10 reasons to come to Bali according to our local staff and students.

Why do Balinese think their island is worth a visit?


Get ready! You are going to Bali! As we all know Bali is very popular among travellers. But are you curious to learn the real reasons to go to Bali from a local point of view? With the help of our students and local staff members we are ready to shed the light on this question – here are the main reasons why you should really get on that plane to Bali!
1. Bali is a very famous island not only in Indonesia, but all over the world. Many people dream to get to Bali. And if you can run into people like David Beckham, Barack Obama and Julia Roberts on your way to school or work, it definitely proves that Bali is is one of the most popular tourist destinations for everyone!
2. Bali has an amazing and diverse nature – one can enjoy beaches, forests, rice fields and terraces, waterfalls, lakes, rivers and even volcanos! Where else can you enjoy such a variety of nature? Just an insider’s tip; try not only to stay on the main roads but get off the beaten track and discover even more beauty!


3. The island of Bali is famous for its delicious traditional cuisine. Nasi Ayam, Nasi Campur, Lawar, Bebek, Mi Goreng, Babi Guling, Balung, Tum, Pepes, Ares – it is a real jam and all gourmets should try these mouth-watering dishes! What is even more exciting is that you can eat traditional Balinese food with your hands – and it actually tastes much better that way!

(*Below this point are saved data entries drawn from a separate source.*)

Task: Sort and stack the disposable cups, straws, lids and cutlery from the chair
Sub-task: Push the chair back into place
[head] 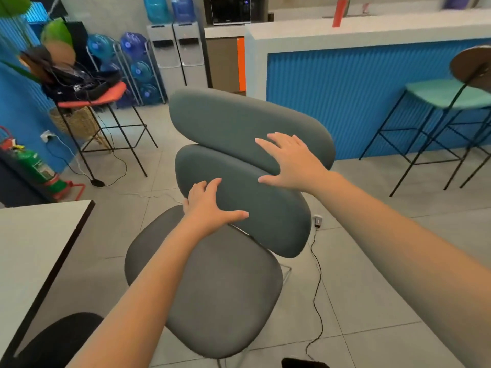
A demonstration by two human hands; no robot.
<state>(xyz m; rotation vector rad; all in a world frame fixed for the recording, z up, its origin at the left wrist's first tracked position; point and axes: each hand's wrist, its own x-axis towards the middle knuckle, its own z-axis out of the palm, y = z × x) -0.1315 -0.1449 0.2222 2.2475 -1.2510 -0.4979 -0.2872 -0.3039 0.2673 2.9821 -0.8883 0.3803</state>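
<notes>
The left hand (pixel 210 205) has its fingers (pixel 198 188) curled over the near end of the lower back cushion (pixel 247 205) of a grey chair (pixel 212 288), thumb spread along the cushion's front face: a loose hold on the padding, nothing else in it. The right hand (pixel 289 160) is splayed wide and flat, its fingers (pixel 268 144) resting on or just over the seam where the upper back cushion (pixel 239 120) meets the lower one; whether the palm presses down cannot be told. It grips nothing.

Below the hands, the chair seat is bare. No cups, straws, lids or cutlery show on it or anywhere else in view, so the task's things cannot be placed from here. The hold on the backrest suggests the chair is about to be shifted or turned.

The risk lies there: a black cable (pixel 316 282) runs from a floor socket (pixel 317 221) close past the chair's right side, and dragging the chair could snag it. A one-sided pull on the soft cushion could also swing the chair into the white table (pixel 34 248) near on the left.

The chair's legs are mostly hidden under the seat, the table is cut off at the frame edge, and a dark object at the bottom edge is too cropped to name.
</notes>
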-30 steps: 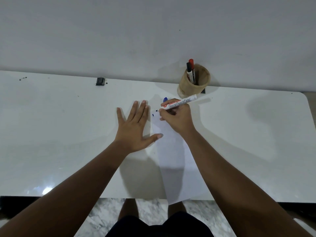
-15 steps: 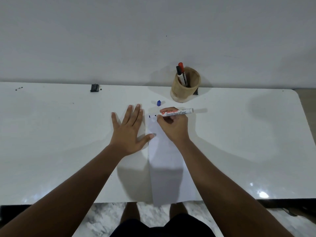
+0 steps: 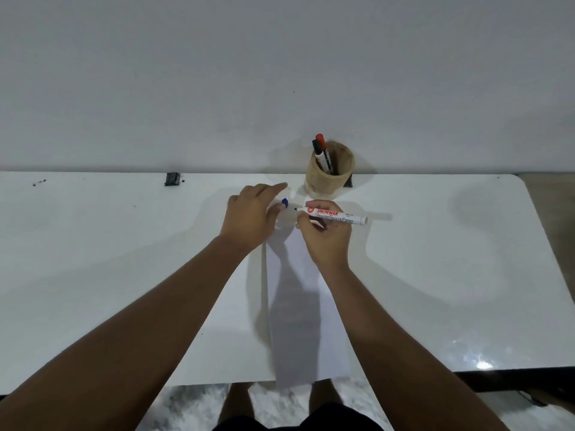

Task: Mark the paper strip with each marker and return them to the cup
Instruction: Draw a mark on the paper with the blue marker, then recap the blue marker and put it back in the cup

4. Hospitality, friendliness and politeness – this is what Balinese people are all about. Balinese are very easy in the communication and easy-going people. They smile and are happy to have a conversation even with a stranger. The best way to experience the real Balinese life is staying at a homestay. Living with a Balinese family and really see the daily life of the locals!


5. Island of gods, island of thousand temples, island of paradise…All these titles have appeared thanks to the unique rich culture of Balinese people. They have their own dialect, art, music, crafts, many rituals, holidays and ceremonies. So many fascinating things you can learn and even take part in as the Balinese are more than happy to show you their culture. Try to really connect with the locals and you will probably get invited to join a Balinese ceremony or a wedding!

6. Balinese are never bored, there are just too many fun things to do! Start the day with a visit to the local market, sipping a coffee overlooking the morning life by the side of the road, go for a ride through the villages and visit one of Bali’s amazing beaches. Especially in the afternoons during the weekend, you will see the beaches full with Balinese families enjoying their day off with their family!


7. Sports! Did you know that the Balinese love playing badminton, futsal or volleyball? And they are amazing surfers and great at yoga? Just about everything! And whether you are a pro or beginner, they are happy to teach you or have you in their team for a game or two.

8. We’ve mentioned it before but it is worth to enhance a bit more. You haven’t seen Bali if you haven’t been to the local market in the morning. Each village has their market and even though it is for early birds (best time to go is about 6-6.30 AM), it is all worth it. Exotic fruits, 1000 different kinds of vegetables and spices, offerings and much more. It is colorful and vibrant, and the experience is even more complete if you go with one of your new Balinese friends who are able to tell you all about everything you see!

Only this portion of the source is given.